**Instructions to follow**:
Both the line below containing "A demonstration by" and the line containing "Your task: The", along with every line between them, should be repeated exactly; no other line belongs in the answer.

────────────────────

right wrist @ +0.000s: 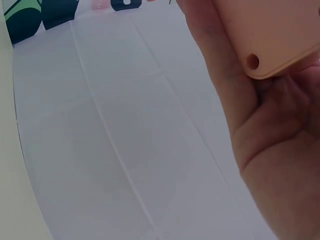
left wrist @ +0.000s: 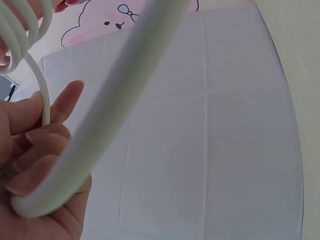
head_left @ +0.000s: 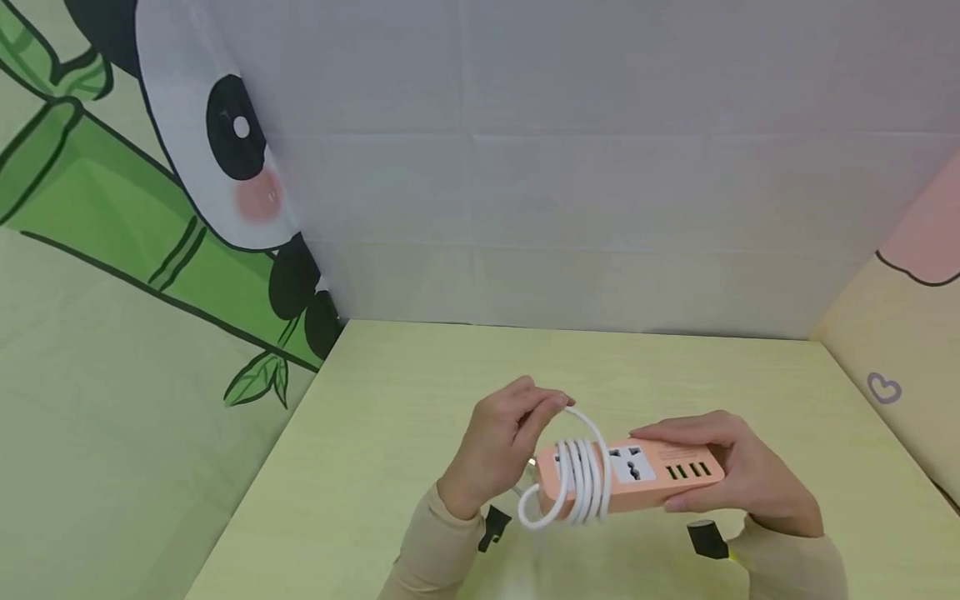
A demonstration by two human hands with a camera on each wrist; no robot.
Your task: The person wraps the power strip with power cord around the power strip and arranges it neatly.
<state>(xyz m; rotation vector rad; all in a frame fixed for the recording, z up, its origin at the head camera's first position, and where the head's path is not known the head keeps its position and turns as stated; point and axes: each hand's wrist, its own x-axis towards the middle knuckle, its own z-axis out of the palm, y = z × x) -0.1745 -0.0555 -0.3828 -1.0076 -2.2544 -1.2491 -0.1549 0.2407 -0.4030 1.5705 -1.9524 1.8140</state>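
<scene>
An orange power strip (head_left: 652, 467) with white socket panels and several USB slots is held above the table. My right hand (head_left: 757, 475) grips its right end, thumb on the near side and fingers on the far side. Around its left part runs a white cord (head_left: 585, 479) in several turns. My left hand (head_left: 498, 437) pinches the cord just above the strip's left end. In the left wrist view the cord (left wrist: 115, 95) passes through the curled left fingers (left wrist: 47, 145). The right wrist view shows the strip's underside (right wrist: 280, 35) against the right palm (right wrist: 275, 130).
A pale yellow table (head_left: 405, 383) lies below the hands. A plain light wall (head_left: 570, 183) stands behind it. The left wall has a panda and bamboo print (head_left: 150, 192), and a printed wall (head_left: 900, 350) borders the right side.
</scene>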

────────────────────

**Response to the task**:
A demonstration by two human hands with a camera on each wrist; no robot.
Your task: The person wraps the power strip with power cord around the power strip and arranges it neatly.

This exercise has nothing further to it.